◆ **Problem description**:
Would you copy each line of the data below that has "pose"?

◆ **Recorded data**:
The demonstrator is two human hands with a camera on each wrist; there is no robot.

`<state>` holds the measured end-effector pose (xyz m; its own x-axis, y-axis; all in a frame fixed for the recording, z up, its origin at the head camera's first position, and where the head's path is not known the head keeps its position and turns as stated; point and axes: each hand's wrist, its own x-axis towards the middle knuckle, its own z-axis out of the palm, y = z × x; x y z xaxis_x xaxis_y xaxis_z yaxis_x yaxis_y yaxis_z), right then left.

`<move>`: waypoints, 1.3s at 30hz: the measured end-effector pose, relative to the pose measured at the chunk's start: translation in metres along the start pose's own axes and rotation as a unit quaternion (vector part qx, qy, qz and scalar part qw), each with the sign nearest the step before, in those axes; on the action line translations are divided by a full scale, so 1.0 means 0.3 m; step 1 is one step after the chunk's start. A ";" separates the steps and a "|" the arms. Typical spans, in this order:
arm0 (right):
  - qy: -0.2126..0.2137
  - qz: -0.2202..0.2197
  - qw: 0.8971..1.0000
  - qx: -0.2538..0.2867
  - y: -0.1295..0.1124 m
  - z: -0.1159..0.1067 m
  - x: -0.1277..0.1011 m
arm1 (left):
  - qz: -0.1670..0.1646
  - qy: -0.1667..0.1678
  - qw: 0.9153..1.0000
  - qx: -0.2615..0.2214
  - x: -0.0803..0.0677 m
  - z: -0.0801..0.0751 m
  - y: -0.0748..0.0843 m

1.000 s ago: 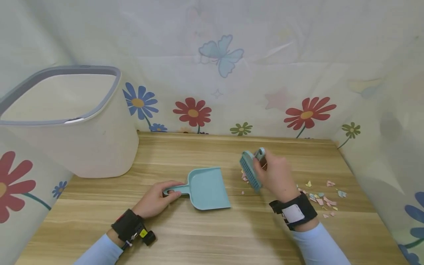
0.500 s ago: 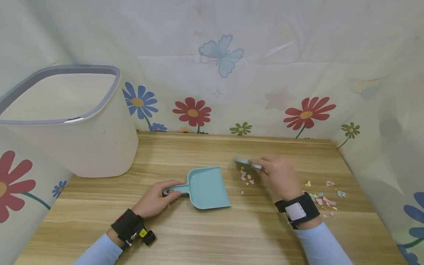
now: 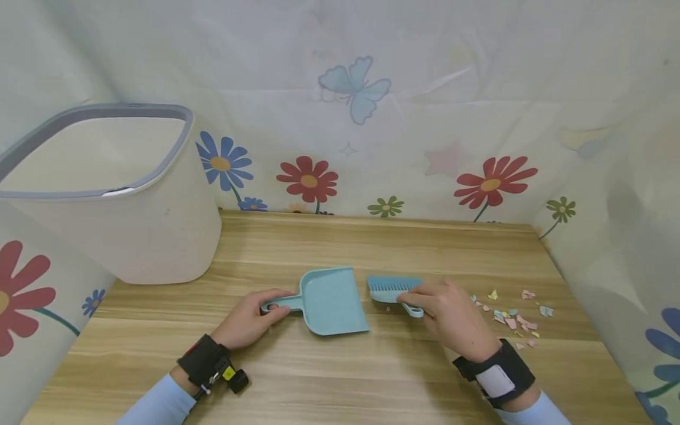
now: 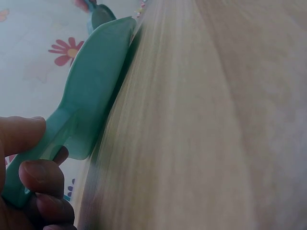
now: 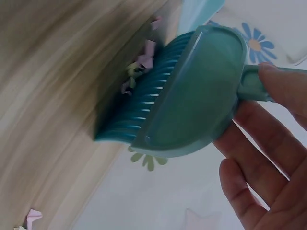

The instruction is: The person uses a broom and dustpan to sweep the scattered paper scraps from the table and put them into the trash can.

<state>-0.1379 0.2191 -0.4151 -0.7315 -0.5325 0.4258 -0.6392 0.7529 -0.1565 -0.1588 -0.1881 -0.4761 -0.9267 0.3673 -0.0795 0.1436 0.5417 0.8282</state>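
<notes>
One dustpan (image 3: pixel 332 300), one brush (image 3: pixel 393 288)

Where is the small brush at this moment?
In the head view, the brush lies on the table, gripped by the right hand, just right of the dustpan.

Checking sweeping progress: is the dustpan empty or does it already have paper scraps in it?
Empty. The dustpan lies flat on the table, its tray bare; scraps sit under the brush bristles.

One dustpan (image 3: pixel 332 301), one brush (image 3: pixel 393 289) and one white bin (image 3: pixel 122 236) stand on one wooden table (image 3: pixel 319 378). Two hands show, and the paper scraps (image 3: pixel 512 319) are too small and many to count
</notes>
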 end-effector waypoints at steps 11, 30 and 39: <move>0.187 0.071 0.979 -0.026 0.007 -0.054 0.044 | 0.023 0.017 1.000 0.007 -0.006 0.000 -0.020; 0.085 0.154 0.984 -0.024 -0.095 0.042 0.163 | 0.030 0.040 0.998 -0.029 -0.006 0.007 -0.015; 0.070 0.149 0.986 0.019 -0.194 0.093 0.257 | 0.031 0.035 0.998 -0.034 -0.004 0.003 -0.012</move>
<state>-0.1638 0.1236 -0.3979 -0.8502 -0.2288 0.4742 -0.4111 0.8512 -0.3264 -0.1579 -0.1899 -0.4794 -0.9387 0.3446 0.0105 0.1807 0.4660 0.8661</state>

◆ **Task output**:
`<state>` holds the measured end-effector pose (xyz m; its own x-axis, y-axis; all in a frame fixed for the recording, z up, its origin at the head camera's first position, and where the head's path is not known the head keeps its position and turns as stated; point and axes: each hand's wrist, its own x-axis towards the middle knuckle, its own z-axis out of the palm, y = z × x; x y z xaxis_x xaxis_y xaxis_z yaxis_x yaxis_y yaxis_z), right then left.
`<move>`: waypoints, 1.3s at 30hz: the measured end-effector pose, relative to the pose measured at the chunk's start: translation in metres along the start pose's own axes and rotation as a unit quaternion (vector part qx, qy, qz and scalar part qw), each with the sign nearest the step before, in those axes; on the action line translations are divided by a full scale, so 1.0 means 0.3 m; step 1 is one step after the chunk's start. A ";" separates the steps and a "|" the arms. Typical spans, in this order:

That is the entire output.